UWP with its XAML framework forces you to use Direct3D, there’s no way to use OpenGL efficiently - you also are forced to surrender a lot of control to the OS, for example, all Windows Store games must use Direct3D and were forced to use VSync until very recently. As a developer it means you can’t do anything cutting-edge until after both Microsoft and NVIDIA/AMD say-so and officially support some feature. This is the unfortunate consequence of UWP’s style of API sandboxing (compared to, for example, a hypervisor approach with end-user approved red-pilling). If you were Adobe it would be difficult to maintain your reputation as the leading vendor for desktop graphics and media software if you were artificially constrained by other companies who haven’t demonstrated commitment to supporting novel platforms beyond a couple of release cycles (see: WinJS, WinRT, Windows 8 XAML, etc).


What I meant was, if you look at the state of non-expert users' PCs, they're unusable by power user standards.

There's so much malware, anti-virus that slows down all I/O, browser toolbars, etc. Just open Internet Explorer and see how long it takes. On my computer it takes <1s. On many computers I've used in peoples' homes, small offices, etc. it's more like 10.

Calling that anything but "broken" seems like a misnomer. Look at the 99% of computer users, not the 1% power users/people at companies with good IT groups.


This is an exaggeration, especially on modern Windows. I have a decent anecdotal sample size of average people whose PCs run fine and have no apparent infestations, including someone in their 70s with a laptop running Vista.


>Windows Phone

In a similar vein, Palm webOS. I still maintain that it was several years ahead of its time with the whole "mobile apps using javascript" Enyo framework.

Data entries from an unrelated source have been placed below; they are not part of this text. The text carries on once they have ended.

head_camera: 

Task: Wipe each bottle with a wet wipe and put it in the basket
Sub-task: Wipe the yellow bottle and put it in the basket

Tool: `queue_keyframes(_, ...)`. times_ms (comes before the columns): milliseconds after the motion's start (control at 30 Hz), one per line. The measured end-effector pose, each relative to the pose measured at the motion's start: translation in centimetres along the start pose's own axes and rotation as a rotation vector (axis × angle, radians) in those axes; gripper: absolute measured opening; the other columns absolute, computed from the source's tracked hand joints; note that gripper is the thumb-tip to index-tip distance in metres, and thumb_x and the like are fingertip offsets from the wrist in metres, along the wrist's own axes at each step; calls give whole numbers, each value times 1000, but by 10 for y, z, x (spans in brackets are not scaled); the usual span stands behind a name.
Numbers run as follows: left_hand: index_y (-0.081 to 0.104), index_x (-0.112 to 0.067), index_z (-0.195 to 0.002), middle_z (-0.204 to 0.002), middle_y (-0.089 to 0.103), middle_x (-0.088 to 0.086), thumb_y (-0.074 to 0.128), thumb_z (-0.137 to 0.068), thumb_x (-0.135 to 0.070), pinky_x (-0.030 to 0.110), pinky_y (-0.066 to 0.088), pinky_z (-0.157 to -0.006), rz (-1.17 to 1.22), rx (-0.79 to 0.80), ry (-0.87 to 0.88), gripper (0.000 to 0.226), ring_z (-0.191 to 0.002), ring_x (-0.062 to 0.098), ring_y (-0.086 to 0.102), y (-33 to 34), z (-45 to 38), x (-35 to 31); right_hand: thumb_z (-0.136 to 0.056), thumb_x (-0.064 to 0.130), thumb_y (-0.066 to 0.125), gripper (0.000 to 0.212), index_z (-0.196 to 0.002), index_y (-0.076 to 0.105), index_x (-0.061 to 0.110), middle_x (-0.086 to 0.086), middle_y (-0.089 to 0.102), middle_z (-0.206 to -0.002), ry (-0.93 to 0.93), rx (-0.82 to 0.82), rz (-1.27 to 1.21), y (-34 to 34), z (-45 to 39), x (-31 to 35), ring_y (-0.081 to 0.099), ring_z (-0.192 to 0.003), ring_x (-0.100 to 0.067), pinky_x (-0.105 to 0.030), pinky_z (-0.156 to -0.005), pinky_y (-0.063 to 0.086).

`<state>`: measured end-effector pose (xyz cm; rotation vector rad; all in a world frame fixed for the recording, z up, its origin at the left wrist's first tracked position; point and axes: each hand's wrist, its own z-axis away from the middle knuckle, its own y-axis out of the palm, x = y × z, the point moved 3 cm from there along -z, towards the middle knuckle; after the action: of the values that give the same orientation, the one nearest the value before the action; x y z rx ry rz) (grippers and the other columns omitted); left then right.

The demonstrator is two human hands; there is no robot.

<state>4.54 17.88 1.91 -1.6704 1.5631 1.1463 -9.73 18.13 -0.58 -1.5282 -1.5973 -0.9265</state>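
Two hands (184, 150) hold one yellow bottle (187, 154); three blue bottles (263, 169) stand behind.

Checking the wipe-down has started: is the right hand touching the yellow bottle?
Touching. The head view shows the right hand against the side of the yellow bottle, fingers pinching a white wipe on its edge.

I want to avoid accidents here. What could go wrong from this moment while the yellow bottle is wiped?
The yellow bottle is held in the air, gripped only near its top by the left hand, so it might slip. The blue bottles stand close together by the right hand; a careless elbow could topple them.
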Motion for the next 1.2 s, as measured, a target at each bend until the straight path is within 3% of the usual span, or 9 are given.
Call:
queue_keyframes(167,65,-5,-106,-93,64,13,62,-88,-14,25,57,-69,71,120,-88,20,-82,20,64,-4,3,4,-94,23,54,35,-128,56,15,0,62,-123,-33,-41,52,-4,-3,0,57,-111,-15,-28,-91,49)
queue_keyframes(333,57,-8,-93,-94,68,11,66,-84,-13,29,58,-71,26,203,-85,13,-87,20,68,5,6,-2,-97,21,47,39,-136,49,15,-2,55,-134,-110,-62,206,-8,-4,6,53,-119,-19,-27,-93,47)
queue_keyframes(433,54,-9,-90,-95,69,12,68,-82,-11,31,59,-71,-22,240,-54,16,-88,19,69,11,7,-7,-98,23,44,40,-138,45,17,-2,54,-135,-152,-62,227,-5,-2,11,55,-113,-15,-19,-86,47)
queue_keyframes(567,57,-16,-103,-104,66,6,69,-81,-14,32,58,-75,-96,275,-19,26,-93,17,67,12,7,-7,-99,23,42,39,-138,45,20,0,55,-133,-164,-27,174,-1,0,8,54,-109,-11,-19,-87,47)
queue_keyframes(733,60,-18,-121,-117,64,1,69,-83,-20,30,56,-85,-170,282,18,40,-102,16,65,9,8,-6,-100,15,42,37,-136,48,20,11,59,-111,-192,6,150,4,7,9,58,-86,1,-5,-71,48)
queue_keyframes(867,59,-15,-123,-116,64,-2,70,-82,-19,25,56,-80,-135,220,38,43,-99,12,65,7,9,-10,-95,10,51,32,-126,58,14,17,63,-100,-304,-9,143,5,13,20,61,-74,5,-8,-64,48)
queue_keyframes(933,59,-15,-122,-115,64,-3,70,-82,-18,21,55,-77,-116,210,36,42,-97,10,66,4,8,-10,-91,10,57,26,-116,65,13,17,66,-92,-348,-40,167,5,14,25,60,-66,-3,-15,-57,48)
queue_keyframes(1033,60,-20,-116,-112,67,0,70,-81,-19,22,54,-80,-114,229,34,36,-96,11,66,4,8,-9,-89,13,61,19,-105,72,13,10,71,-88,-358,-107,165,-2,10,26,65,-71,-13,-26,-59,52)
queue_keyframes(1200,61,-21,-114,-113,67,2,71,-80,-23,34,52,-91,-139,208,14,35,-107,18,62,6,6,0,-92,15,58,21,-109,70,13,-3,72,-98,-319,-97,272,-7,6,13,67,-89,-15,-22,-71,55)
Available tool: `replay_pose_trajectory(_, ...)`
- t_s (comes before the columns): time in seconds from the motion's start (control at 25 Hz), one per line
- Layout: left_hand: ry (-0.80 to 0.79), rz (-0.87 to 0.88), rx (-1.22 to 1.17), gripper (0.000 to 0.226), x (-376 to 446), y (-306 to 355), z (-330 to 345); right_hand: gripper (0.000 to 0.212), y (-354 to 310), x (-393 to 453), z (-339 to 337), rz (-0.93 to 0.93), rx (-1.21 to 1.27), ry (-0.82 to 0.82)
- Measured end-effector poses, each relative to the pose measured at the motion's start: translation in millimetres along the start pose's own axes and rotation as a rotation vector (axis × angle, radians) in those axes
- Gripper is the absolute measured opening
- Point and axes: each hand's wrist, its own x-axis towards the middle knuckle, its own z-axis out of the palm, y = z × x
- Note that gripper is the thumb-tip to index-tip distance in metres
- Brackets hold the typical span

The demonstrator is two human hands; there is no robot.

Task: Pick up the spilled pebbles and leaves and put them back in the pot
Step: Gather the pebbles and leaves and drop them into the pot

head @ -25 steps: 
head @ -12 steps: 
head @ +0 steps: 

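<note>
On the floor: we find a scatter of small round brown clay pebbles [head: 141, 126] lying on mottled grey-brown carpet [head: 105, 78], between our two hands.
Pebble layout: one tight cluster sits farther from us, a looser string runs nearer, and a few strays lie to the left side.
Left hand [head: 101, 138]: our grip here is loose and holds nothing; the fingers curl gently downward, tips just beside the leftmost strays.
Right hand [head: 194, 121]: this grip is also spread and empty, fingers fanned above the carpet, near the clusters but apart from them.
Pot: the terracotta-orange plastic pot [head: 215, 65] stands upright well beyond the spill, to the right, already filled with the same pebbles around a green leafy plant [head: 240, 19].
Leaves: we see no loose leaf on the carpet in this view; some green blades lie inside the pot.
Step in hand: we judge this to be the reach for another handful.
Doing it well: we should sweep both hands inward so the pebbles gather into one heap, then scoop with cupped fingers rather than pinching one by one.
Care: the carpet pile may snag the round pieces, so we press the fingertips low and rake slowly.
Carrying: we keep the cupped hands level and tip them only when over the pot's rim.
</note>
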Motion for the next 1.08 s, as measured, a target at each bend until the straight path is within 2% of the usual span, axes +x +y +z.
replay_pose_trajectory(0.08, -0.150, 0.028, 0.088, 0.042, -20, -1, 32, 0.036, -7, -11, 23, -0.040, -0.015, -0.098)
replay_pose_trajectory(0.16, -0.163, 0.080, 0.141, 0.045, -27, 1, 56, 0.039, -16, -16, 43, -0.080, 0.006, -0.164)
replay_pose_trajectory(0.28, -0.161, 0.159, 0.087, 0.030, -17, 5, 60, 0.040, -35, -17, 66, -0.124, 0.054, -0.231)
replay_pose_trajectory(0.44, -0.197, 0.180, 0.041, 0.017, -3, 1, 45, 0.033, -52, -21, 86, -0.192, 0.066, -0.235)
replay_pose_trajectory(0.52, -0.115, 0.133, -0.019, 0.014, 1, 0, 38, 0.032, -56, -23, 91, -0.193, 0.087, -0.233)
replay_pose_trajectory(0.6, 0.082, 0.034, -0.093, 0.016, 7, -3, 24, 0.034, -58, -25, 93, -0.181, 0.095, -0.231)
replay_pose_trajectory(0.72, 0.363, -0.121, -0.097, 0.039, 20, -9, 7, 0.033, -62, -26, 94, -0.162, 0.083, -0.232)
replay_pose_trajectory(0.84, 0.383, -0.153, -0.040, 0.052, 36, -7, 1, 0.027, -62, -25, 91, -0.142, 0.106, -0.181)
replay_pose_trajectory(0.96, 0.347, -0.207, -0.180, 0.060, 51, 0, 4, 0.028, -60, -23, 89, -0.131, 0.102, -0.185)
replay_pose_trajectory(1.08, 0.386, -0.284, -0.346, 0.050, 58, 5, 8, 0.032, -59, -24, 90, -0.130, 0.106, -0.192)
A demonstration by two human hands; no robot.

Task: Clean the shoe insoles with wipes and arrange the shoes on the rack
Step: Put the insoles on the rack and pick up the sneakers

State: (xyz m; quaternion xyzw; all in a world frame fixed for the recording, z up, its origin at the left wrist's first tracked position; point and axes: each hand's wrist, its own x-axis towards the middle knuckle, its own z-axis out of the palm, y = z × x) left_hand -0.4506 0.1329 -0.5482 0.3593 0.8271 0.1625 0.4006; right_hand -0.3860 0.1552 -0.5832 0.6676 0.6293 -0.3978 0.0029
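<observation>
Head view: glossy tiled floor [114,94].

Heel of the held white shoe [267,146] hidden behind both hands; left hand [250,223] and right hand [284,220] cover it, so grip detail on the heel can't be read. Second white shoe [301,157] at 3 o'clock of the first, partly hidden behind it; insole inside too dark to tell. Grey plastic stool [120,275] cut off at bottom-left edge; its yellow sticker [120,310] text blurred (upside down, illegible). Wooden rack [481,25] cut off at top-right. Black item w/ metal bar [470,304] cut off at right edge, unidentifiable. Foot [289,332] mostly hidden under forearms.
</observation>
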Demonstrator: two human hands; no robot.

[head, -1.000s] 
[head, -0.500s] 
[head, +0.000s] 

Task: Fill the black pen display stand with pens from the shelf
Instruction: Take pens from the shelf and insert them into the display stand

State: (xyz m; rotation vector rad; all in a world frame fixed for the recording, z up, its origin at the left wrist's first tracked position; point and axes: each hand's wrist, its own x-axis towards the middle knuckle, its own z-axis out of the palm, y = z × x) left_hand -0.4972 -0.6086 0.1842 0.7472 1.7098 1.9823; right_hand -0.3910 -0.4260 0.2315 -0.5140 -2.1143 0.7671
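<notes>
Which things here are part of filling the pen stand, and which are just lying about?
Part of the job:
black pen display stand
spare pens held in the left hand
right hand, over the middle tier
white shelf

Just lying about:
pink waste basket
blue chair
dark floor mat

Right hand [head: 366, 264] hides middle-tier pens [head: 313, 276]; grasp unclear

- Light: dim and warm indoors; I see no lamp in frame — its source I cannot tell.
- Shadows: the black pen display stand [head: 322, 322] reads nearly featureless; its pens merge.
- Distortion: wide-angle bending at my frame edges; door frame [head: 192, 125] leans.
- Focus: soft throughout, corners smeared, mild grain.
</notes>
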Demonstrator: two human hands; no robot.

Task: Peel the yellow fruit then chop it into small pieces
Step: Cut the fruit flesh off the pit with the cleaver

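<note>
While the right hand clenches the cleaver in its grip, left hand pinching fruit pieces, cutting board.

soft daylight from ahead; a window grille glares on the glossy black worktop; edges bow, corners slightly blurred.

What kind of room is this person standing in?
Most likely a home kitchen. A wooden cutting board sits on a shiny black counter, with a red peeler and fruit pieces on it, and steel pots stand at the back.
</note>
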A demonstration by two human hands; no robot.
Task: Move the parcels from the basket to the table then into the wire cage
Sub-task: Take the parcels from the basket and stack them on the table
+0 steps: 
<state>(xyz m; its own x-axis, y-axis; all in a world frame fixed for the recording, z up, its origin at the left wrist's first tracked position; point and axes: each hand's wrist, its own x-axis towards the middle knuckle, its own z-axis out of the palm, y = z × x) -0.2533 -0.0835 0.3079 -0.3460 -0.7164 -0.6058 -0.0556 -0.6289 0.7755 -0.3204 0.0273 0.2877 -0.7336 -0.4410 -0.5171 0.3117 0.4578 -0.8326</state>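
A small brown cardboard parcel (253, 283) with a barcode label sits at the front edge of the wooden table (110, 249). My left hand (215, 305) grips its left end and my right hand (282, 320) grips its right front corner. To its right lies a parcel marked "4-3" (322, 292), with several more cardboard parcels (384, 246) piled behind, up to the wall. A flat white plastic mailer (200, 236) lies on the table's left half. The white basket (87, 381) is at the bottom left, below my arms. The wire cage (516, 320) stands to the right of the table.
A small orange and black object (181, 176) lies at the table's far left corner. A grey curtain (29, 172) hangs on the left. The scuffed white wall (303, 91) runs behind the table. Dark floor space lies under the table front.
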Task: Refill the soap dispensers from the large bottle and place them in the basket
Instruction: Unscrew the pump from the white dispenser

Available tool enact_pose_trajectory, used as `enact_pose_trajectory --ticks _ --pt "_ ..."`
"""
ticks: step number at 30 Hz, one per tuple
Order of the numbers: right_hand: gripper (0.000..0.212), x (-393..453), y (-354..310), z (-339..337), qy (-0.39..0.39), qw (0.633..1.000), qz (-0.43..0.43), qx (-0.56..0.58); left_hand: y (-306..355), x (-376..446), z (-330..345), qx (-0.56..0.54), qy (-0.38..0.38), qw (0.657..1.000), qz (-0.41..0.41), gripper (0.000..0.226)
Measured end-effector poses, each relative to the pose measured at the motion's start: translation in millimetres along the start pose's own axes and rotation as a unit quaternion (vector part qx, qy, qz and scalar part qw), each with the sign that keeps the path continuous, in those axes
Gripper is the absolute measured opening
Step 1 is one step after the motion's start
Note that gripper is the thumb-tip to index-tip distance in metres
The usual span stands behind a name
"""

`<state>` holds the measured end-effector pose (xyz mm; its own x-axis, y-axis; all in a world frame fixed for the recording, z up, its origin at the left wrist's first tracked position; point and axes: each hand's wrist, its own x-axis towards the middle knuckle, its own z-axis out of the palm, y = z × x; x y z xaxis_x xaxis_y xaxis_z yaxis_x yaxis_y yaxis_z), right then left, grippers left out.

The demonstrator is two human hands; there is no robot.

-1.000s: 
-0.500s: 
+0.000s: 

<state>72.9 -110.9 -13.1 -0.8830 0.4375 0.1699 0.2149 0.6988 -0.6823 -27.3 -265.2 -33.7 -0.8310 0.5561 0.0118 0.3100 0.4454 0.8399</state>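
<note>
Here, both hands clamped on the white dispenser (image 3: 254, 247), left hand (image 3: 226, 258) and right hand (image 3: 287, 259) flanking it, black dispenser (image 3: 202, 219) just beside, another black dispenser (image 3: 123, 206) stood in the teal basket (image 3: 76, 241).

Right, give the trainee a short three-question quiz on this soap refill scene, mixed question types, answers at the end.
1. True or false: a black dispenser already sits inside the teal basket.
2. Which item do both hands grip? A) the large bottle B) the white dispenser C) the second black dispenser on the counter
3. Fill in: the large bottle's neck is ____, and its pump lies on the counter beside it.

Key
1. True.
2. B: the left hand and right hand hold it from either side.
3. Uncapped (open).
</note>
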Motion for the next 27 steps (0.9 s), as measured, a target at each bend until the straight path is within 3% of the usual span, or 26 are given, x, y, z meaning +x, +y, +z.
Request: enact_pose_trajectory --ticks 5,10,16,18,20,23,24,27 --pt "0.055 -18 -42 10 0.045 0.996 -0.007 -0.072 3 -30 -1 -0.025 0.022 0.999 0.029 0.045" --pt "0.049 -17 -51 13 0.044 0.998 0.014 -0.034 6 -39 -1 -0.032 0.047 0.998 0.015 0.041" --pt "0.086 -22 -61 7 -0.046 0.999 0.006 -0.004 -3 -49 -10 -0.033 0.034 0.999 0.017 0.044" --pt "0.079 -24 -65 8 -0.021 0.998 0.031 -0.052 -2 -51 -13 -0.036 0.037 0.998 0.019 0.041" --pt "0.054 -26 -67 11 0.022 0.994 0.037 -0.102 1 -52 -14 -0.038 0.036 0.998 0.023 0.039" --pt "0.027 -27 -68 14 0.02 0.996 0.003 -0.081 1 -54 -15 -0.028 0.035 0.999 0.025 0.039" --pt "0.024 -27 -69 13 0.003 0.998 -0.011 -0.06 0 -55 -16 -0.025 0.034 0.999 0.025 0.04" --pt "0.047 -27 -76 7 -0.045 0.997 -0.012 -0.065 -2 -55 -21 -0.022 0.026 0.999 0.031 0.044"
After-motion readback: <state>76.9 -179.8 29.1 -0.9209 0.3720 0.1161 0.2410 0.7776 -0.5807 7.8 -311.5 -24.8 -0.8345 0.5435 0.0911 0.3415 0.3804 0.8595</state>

If love to have PalmOS (pre-WebOS), still superior to Android or iOS in many ways.


Didn't it live on as webos (now in many smart TVs and printers)?


I believe LG Smart TVs are webOS based.


Under the hood it's webOS, but obviously a custom UI for a TV. I have a 2017 LG with it and it works rather well, no issues with 4K HDR on Netflix and YouTube, and other than booting, it reacts instantly as a TV should. It's a shame there are limited apps for it though - I'd really like apps for Steam Link and Kodi.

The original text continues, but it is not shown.